Flexibility of self-employment comes at a cost

Smiling food truck owner taking credit card for payment from customer
  • Individuals auto-enrolled into a workplace pension scheme benefit from employer contributions that boost monthly pension contributions by a minimum of 3% of earnings on top of their 5% personal contribution.
  • However, those who are self-employed do not receive this boost.
  • Aegon analysis shows that a 25 year old on average earnings who becomes self-employed after 10 years, and maintains personal contributions at 5%, risks having a pension fund shortfall of £115,300 compared to if they had stayed in a workplace pension

The rise in self-employment has been a prominent trend in recent years and there are currently around 5 million self-employed people in the UK, making up 15% of the labour market*. The growth follows changing working practices around flexible working, the rise of the gig economy and technological advances that allow people to work from anywhere at any time.

However, from a pension perspective, moving into self-employment can come at a significant cost and Aegon analysis finds an individual setting up on their own after ten years in an employer workplace scheme could be around £115,300** worse off at state pension age due to the loss of valuable employer pension contributions.
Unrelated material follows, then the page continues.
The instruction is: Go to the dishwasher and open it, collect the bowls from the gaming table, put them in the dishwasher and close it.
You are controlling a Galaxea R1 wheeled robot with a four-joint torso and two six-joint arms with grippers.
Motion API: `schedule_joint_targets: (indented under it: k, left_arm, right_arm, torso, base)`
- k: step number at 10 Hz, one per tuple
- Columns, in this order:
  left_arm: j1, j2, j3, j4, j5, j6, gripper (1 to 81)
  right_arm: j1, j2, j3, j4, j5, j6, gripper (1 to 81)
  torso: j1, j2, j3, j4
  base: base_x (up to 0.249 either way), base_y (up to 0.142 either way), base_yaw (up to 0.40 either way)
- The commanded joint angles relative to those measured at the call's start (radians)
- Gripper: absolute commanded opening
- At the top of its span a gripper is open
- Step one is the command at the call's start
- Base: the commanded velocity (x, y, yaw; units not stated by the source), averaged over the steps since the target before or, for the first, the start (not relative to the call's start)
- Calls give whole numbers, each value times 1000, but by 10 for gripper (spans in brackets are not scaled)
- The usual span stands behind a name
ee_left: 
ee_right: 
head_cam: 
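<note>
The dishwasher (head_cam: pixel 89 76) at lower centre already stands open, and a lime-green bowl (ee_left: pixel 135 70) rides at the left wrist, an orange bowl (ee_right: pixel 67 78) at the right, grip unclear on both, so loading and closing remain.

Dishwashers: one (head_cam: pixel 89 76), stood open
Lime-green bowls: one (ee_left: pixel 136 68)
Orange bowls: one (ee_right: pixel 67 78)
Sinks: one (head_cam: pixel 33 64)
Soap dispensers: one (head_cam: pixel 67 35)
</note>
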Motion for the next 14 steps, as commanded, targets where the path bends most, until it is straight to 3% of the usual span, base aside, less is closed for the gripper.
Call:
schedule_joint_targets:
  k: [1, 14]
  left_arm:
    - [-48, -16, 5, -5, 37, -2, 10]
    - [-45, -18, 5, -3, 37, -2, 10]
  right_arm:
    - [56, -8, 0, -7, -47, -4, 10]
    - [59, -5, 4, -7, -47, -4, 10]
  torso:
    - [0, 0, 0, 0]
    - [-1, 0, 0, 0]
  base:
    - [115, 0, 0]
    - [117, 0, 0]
This shortfall stems from the fact that the self-employed do not benefit from an employer contributing towards their pension pot. As of April 2019, the minimum employer contribution level under auto-enrolment is 3%*** however many will pay more than this or even match personal contributions. 

The below table shows the difference between an individual remaining within the workplace until state pension age compared to an individual becoming self-employed after 10 years.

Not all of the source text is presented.